Like many successful entrepreneurs, Life’s Sweet founder and CEO Soraya Cartwright combined her business acumen with personal passion and marketplace need. What sets her apart is her extraordinary journey from Iran to the United States, navigating the worlds of education and business in a foreign country, alone and disadvantaged. It’s an improbable story that epitomizes the American dream.
Soraya could never have imagined how her life would turn out growing up in Rasht, Iran. In early 1979, when she was 18, her parents decided to send her and her 17-year-old brother to the United States to further their educations and escape the growing political unrest.

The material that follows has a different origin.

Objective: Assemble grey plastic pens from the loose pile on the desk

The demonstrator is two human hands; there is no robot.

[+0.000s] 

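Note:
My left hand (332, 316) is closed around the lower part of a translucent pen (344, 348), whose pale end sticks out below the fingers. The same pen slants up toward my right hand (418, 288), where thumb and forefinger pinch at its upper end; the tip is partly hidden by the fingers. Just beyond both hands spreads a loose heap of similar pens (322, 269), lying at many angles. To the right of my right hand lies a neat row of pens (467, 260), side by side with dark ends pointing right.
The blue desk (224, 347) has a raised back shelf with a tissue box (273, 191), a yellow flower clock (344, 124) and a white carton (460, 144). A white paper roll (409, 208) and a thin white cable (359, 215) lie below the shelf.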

Soraya soon made her way to Colorado when a friend recommended a program at the Colorado Women’s College that could help her learn English quickly. Her lifestyle took a dramatic turn when she learned shortly after arriving that funds had been frozen between the Iran and the U.S., and the financial support she expected from her family would not be forthcoming. Soraya persevered, eventually able to obtain a loan for tuition; Soraya enrolled the University of Colorado Denver, where she received her bachelor’s degree in chemistry in 1984. Her first full-time job was as a caller and cart runner at Pace Membership Warehouse in Aurora. Although her job was at the lowest rung on the corporate ladder, Soraya remained undiscouraged. She remembered the advice her father gave her at the airport in Tehran: “If you don’t like what you’re doing, don’t show it, and do it well.” Soraya followed that advice, but she also began to notice ways to improve employee and company performance. She was not shy about sharing her ideas with the company president, and soon rose through the ranks to become Director of Training and Development.

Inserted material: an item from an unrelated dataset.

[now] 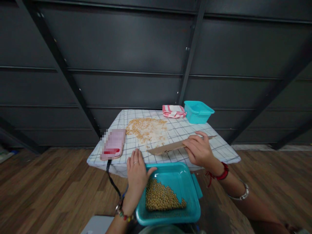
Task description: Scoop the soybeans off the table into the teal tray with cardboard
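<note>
My right hand [198, 150] is closed on a flat strip of brown cardboard [168, 148], its torn-looking edge low over the cloth. My left hand [136, 170] lies with fingers stretched out at the table's near edge, thumb over the rim of a teal plastic tub [192, 208]. Inside that tub, round yellow-green beans [163, 195], like soybeans, are heaped towards the left and near side. Beyond the cardboard, paler yellow beans [140, 128] are spread across the tablecloth, mixed with whitish powder or fine bits [156, 128].
A checked white cloth [195, 130] covers the small table. At its left is a phone [114, 143] in a pink case, with a black strap [112, 180]. A red-and-white folded cloth [173, 111] and a turquoise basket [198, 113] stand at the back right, before a dark panel wall [122, 87].
</note>
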The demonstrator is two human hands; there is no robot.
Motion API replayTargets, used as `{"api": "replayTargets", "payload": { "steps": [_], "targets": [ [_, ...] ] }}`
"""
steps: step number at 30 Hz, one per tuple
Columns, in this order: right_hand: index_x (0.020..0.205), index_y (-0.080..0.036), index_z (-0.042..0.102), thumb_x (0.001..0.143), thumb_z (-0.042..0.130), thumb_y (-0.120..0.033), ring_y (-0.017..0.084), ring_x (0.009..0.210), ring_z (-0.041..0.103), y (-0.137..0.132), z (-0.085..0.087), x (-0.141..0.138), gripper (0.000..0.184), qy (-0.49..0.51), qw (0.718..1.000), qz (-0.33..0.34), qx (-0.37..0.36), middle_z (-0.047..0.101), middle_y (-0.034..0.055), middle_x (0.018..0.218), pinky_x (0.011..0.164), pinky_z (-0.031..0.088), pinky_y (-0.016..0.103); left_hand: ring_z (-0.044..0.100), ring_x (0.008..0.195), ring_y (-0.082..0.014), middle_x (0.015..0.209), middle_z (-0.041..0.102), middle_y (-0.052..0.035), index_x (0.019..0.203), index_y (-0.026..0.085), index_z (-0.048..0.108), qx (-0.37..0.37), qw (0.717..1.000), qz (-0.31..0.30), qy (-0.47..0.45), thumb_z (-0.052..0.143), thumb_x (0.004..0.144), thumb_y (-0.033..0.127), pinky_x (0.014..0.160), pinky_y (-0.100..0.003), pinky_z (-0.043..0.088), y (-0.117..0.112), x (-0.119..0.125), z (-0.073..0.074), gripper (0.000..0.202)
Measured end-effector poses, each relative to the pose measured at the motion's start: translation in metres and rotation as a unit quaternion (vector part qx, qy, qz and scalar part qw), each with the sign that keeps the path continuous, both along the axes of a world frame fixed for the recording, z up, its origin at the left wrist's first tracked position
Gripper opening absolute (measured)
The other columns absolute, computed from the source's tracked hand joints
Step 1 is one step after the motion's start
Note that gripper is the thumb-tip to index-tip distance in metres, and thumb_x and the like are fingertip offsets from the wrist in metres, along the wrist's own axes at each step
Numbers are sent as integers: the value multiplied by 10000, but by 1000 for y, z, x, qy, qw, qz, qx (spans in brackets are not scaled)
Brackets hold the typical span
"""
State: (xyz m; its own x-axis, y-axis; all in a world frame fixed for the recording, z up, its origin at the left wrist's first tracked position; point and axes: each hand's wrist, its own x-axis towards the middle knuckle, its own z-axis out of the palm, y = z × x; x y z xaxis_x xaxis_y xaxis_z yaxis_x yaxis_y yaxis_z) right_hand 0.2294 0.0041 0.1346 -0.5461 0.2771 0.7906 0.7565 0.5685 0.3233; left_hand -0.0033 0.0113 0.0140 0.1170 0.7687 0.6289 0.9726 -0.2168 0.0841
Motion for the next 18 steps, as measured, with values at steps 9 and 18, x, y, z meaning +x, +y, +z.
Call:
{"api": "replayTargets", "payload": {
  "steps": [9, 18],
  "targets": [
    [833, -171, 544, 772, 435, -81, 166, 703, 532, 8, -1, -1, 154, -7, 1000, -5, 6, 633, 16, 696, 823, 350, 393, 433, 1163, -343, 1234, 494, -265, 1246, -6, 395, -2, 1000, -4, 2, 243, 724, 717, 952, -512, 336, -2, -1, 2, 905],
    [839, -188, 549, 761, 425, -70, 164, 703, 538, 1, -2, 4, 188, 11, 1000, 1, 2, 618, 2, 674, 826, 353, 402, 452, 1150, -337, 1224, 507, -258, 1240, 6, 406, 11, 1000, -1, -3, 225, 715, 730, 951, -503, 343, 2, -1, -2, 912]
  ]
}}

In 1993, Soraya joined the satellite television company EchoStar, where she worked for 10 years. Soraya grew with the company, rising to become Executive Vice President of EchoStar’s Dish Network, where she oversaw Marketing/programming, customer service operations and Human Resources. According to the Rocky Mountain News, she was the state’s fifth-highest-paid executive in 2003.
In January 2004, Soraya left the company. Both Pace and EchoStar had grown dramatically during her tenures, and she enjoyed being part of expanding companies. She wanted to incorporate the skills she’d developed into something new. She says. “I had a ton of aspirations to build something from scratch and grow it.”

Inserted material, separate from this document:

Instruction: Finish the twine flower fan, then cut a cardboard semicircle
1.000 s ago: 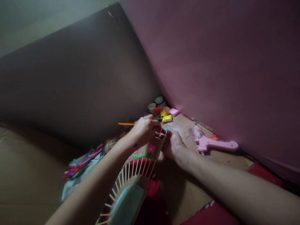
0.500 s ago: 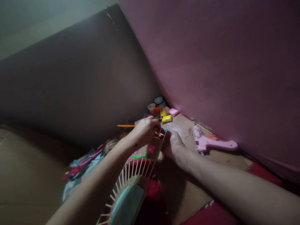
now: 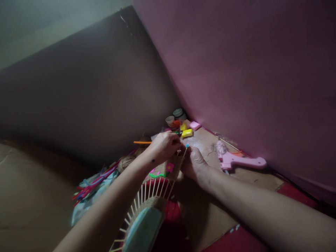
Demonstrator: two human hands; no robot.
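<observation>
A basket of pale sticks woven with twine [image 3: 160, 168] stands in front of me, with pink flowers and a green vine on its band. Its lower part widens into bare sticks around a light green base [image 3: 144, 227]. My right hand [image 3: 194, 162] is closed on the basket's upper right edge. At the stick tops, my left hand [image 3: 166, 144] has its fingers bent and pinched together; what lies between them is hidden. Between the hands, a small blue piece [image 3: 187, 145] sits on one stick tip.
A pink glue gun [image 3: 240, 161] lies right on the cardboard [image 3: 210, 140]. Yellow packets [image 3: 187, 133], a pink packet [image 3: 195, 125], a cup [image 3: 169, 120] and a jar [image 3: 179, 113] stand at the back corner. Left are a twine ball [image 3: 126, 163] and coloured pipe cleaners [image 3: 91, 185].
The left hand has shifted very slightly right and its fingers have moved a little at the stick tops. The right hand keeps its hold; the basket has barely moved.
</observation>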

The idea for Life’s Sweet was triggered by experiences in Soraya’s personal life. She loved spending time with her son, who was born in 2001. Determined to remember both the everyday and special moments of his childhood, she found herself taking hundreds of pictures, as well as keeping notes and mementoes. She wanted easy access to his well-documented life, but as a busy executive, she didn’t have time to organize the photos and other memories into albums or scrapbooks. She was surprised to find that in a world where professionals perform many of our daily chores – from dry cleaning our clothes to making our favorite lattes -- there were virtually no companies that organized and produced photo books.
Soraya created a business to solve this problem for herself and so many others like her, opening Life’s Sweet in July 2005 in Lone Tree, Colo. The company organizes and prints high-quality, customized photo books, DVDs set to music, and greeting cards. Its first year in business, Life’s Sweet won the $50,000 grand prize from the Photo Marketing Association International Awards for its innovative “Live Your Life Outside the Shoebox” promotional campaign. It is on a steady growth track, with plans to franchise in the near future.
Soraya is active in her son’s school and other community organizations. She serves on the board of the Denver/Boulder Better Business Bureau Foundation, which provides consumer education, grants the BBB Torch Award for Marketplace Trust, and awards the BBB Student of Integrity Scholarship.